• _Goal of the exercise_
Go through the listing and copy each line with the string "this".
Data Block Start
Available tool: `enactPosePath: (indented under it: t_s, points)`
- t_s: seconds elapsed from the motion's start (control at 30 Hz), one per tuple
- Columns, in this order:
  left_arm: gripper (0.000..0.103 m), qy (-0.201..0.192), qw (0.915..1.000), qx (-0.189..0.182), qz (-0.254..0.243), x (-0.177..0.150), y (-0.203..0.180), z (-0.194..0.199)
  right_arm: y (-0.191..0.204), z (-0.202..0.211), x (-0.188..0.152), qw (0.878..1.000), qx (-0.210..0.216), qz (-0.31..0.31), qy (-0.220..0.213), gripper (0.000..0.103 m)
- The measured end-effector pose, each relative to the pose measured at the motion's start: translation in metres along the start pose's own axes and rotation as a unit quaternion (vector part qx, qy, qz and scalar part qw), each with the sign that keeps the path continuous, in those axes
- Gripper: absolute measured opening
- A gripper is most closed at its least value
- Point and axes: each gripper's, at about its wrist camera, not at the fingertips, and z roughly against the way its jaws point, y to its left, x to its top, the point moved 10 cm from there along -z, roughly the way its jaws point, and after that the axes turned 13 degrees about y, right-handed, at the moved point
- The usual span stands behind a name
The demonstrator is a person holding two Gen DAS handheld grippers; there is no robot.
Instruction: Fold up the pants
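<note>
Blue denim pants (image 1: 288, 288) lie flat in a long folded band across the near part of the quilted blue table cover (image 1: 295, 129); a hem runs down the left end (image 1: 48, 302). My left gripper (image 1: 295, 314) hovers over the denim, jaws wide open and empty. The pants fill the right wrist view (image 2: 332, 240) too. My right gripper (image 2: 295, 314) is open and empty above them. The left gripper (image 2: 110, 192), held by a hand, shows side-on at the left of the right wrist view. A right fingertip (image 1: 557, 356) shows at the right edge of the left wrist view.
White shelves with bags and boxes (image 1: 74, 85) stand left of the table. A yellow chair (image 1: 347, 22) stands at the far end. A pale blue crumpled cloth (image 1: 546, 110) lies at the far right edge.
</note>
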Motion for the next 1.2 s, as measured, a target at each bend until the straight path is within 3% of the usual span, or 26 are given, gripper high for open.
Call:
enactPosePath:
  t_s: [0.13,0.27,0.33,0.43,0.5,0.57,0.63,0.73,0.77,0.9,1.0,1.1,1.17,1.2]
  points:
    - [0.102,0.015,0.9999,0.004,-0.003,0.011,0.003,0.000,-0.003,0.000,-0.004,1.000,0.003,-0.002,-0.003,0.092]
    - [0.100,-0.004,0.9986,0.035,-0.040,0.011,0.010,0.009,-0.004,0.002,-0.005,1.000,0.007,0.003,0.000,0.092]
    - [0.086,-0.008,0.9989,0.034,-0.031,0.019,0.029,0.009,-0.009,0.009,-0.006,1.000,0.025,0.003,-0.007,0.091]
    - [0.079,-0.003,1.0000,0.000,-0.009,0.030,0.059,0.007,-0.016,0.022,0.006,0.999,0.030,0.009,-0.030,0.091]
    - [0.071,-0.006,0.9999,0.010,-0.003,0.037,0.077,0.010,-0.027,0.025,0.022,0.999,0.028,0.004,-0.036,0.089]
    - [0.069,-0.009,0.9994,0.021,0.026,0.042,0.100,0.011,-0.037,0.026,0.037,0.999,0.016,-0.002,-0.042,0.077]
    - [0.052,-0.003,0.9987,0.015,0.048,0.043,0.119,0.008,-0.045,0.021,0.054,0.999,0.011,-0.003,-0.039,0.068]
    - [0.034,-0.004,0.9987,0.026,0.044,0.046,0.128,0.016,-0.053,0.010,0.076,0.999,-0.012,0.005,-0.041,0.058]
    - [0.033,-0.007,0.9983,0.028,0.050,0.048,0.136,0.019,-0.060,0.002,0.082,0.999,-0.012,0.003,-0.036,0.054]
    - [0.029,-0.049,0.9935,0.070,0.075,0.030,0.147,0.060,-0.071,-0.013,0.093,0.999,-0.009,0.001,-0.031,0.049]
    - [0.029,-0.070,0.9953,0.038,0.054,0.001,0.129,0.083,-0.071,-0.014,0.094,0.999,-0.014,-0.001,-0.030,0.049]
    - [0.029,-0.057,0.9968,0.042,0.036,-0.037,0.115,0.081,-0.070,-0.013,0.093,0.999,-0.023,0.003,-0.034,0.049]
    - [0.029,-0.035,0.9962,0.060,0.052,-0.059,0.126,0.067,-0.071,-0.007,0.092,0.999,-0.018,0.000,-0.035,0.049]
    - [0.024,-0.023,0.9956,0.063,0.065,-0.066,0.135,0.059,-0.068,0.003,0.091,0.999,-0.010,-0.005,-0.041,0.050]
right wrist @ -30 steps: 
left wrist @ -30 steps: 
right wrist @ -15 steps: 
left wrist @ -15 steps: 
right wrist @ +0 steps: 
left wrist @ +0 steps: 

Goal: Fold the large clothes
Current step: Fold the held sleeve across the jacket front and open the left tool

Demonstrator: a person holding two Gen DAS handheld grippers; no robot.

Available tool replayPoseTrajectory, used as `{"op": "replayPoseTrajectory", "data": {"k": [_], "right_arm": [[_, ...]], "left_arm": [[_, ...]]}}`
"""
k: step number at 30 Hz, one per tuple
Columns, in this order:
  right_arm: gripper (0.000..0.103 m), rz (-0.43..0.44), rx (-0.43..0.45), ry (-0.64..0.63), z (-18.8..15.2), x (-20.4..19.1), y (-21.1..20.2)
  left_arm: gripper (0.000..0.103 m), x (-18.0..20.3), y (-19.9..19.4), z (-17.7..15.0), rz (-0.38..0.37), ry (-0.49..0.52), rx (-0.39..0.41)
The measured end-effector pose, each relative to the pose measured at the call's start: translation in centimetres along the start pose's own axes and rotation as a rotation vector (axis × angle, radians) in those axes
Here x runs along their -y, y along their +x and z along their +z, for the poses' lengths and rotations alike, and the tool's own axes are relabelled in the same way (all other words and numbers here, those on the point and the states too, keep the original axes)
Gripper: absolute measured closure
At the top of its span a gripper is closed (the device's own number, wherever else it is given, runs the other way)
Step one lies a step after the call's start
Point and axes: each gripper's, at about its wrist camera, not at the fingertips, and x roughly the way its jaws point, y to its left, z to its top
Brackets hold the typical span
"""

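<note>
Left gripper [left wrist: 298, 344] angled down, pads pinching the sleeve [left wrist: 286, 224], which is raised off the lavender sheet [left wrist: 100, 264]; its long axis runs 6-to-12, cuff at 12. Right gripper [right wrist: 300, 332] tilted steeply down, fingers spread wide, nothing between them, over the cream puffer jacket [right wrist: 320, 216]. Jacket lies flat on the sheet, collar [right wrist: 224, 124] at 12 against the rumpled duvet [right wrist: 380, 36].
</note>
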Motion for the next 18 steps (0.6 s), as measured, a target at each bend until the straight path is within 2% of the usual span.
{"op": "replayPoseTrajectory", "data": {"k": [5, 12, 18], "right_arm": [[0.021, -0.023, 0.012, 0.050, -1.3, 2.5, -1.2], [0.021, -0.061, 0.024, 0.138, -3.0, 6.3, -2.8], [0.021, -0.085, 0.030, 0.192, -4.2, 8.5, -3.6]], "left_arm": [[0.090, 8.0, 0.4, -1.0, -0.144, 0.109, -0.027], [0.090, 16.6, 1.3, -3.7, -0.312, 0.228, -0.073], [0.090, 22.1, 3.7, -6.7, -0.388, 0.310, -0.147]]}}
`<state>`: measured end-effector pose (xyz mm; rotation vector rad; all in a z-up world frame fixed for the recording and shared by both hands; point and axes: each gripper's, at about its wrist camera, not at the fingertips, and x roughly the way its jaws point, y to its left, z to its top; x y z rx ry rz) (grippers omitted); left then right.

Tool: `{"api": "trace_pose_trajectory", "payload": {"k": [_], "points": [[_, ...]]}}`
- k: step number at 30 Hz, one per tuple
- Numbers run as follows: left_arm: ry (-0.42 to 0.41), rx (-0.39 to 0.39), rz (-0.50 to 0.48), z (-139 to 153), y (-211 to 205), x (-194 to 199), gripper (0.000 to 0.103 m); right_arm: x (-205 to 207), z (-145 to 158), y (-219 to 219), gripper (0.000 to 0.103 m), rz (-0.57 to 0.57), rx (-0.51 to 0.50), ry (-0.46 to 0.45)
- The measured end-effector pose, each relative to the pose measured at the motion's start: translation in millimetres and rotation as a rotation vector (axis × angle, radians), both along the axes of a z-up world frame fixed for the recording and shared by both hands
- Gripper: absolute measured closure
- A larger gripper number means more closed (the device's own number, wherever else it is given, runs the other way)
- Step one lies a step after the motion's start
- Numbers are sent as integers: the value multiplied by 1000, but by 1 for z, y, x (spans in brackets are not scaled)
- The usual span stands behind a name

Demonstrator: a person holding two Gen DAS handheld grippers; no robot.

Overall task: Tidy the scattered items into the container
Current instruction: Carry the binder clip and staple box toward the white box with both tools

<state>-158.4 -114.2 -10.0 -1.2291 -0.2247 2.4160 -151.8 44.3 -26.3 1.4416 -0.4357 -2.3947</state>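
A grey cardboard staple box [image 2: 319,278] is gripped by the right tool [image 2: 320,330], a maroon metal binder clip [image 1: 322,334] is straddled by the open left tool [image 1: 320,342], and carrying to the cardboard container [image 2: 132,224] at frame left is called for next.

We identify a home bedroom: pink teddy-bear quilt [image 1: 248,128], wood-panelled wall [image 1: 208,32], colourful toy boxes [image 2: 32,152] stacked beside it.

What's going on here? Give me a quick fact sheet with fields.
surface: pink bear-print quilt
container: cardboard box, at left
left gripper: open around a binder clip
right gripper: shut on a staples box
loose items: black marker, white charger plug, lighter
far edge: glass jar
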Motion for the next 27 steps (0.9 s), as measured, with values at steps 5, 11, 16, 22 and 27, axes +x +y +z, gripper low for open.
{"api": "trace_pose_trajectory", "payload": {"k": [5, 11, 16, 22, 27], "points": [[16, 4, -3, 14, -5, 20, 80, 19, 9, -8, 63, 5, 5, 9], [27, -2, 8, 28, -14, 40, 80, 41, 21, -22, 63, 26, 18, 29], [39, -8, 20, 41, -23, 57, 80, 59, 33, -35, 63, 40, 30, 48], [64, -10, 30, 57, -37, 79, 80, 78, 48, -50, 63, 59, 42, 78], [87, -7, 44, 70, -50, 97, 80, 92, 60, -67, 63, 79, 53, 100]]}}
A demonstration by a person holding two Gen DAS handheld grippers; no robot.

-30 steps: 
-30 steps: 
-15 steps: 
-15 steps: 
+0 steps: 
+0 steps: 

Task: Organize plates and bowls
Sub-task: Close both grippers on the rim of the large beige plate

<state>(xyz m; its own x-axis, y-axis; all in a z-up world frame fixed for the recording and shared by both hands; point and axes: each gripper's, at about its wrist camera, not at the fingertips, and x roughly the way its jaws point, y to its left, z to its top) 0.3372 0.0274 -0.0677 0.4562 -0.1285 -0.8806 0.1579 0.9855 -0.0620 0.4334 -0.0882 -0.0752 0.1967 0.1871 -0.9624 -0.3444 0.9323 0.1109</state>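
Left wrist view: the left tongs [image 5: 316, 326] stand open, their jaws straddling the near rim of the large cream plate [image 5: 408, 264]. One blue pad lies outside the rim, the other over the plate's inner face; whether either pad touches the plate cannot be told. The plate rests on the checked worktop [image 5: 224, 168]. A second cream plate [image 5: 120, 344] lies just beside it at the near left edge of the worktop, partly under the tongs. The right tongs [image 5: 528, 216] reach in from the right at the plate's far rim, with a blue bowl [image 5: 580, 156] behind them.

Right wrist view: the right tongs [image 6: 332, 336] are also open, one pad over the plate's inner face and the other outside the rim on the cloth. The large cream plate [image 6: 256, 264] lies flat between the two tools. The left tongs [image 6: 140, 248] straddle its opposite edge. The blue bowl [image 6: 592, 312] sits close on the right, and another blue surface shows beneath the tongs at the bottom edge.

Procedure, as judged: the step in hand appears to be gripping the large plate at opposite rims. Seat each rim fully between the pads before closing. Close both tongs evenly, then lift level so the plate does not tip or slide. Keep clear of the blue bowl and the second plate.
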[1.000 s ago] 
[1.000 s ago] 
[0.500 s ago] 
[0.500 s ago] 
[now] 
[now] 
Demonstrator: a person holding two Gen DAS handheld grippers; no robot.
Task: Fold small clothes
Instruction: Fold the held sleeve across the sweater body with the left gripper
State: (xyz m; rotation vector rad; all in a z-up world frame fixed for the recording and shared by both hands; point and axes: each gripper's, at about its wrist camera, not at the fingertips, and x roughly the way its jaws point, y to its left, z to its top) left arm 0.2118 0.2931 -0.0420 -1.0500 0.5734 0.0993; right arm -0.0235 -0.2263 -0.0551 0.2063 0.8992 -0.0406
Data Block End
• _Task answer_
- Columns, in this order:
Columns, in this order:

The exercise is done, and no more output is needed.